#### [WHAT IS REQUIRED]
The required output is the lines of the listing from the beginning through the line containing "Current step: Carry", each copied exactly, without any pictures.

━━━━━━━━

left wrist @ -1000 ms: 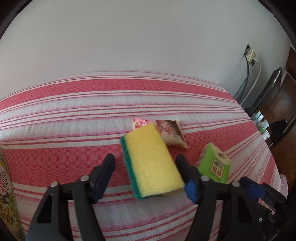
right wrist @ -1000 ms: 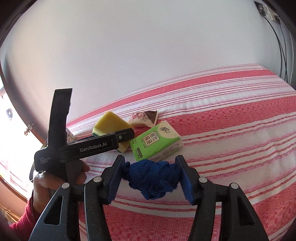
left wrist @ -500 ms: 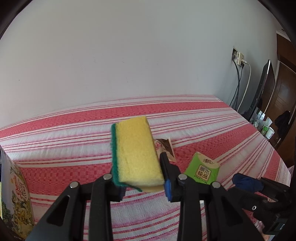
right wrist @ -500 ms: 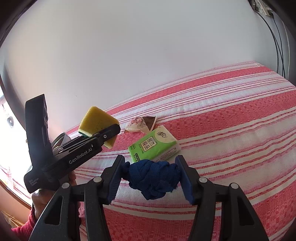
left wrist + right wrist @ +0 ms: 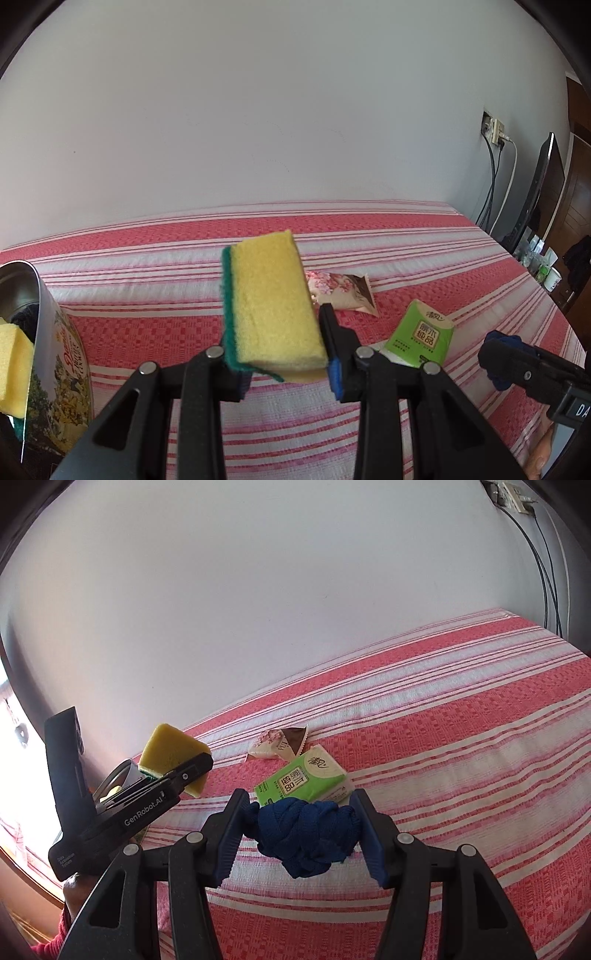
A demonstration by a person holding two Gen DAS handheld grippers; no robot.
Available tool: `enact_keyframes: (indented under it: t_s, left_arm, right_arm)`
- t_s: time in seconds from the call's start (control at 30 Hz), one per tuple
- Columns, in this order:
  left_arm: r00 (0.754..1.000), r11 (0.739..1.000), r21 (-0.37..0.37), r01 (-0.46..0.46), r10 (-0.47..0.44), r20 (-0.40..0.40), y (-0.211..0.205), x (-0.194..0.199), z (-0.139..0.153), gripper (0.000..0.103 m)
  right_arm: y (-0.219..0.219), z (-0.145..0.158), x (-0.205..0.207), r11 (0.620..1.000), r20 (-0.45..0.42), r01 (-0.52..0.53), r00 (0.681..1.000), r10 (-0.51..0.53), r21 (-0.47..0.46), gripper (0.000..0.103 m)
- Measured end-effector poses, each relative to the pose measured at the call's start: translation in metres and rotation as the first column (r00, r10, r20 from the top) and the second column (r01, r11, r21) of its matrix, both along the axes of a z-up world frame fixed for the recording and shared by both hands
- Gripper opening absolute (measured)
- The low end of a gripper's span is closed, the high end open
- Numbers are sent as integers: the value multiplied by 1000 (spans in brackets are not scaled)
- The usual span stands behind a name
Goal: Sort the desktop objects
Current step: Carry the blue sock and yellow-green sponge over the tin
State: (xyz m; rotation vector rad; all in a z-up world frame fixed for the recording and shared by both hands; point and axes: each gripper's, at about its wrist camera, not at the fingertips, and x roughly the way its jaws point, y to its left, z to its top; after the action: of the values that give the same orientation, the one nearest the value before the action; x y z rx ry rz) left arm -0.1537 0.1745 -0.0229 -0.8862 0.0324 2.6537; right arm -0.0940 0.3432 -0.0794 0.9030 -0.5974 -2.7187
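Observation:
My left gripper (image 5: 284, 363) is shut on a yellow sponge with a green scouring side (image 5: 271, 306) and holds it in the air above the red striped cloth; it also shows in the right wrist view (image 5: 171, 755). My right gripper (image 5: 301, 825) is shut on a knotted blue cloth (image 5: 306, 834), seen at the right edge of the left wrist view (image 5: 500, 341). A green tissue pack (image 5: 421, 334) (image 5: 304, 779) and a floral sachet (image 5: 341, 291) (image 5: 279, 742) lie on the cloth.
A printed metal tin (image 5: 48, 350) stands at the left with another yellow sponge (image 5: 13, 365) inside. The table (image 5: 461, 738) ends at a white wall. Cables and a socket (image 5: 495, 133) and a monitor (image 5: 543, 192) are at the right.
My left gripper closed on the sponge, lifted it off the cloth and moved left toward the tin, which has come into view. My right gripper kept hold of the blue cloth.

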Motion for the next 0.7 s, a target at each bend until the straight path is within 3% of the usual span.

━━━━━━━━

#### [REPLY TO THE EXERCISE]
left wrist @ -1000 ms: 
right wrist @ -1000 ms: 
left wrist @ -500 ms: 
right wrist @ -500 ms: 
left wrist + right wrist @ +0 ms: 
A demonstration by a person holding two Gen DAS handheld grippers; no robot.
Available tool: `enact_keyframes: (indented under it: t_s, left_arm, right_arm)`
- t_s: time in seconds from the call's start (control at 30 Hz), one per tuple
- Columns, in this order:
  left_arm: r00 (0.754..1.000), r11 (0.739..1.000), r21 (-0.37..0.37), r01 (-0.46..0.46), r10 (-0.47..0.44), r20 (-0.40..0.40), y (-0.211..0.205), x (-0.194..0.199), z (-0.139..0.153), gripper (0.000..0.103 m)
  right_arm: y (-0.219..0.219), z (-0.145..0.158), x (-0.205..0.207), r11 (0.620..1.000), r20 (-0.45..0.42), r01 (-0.52..0.53), r00 (0.681..1.000), r10 (-0.51..0.53), r21 (-0.47..0.46), gripper (0.000..0.103 m)
- Measured end-effector poses, each relative to the pose measured at the call's start: translation in metres and rotation as the first column (r00, r10, r20 from the top) and the second column (r01, r11, r21) of its matrix, both along the axes of a z-up world frame fixed for the recording and shared by both hands
- Gripper opening absolute (measured)
- The low end of a gripper's span is closed, the high end open
- Numbers are sent as integers: the value multiplied by 1000 (spans in brackets are not scaled)
- The usual span stands behind a name
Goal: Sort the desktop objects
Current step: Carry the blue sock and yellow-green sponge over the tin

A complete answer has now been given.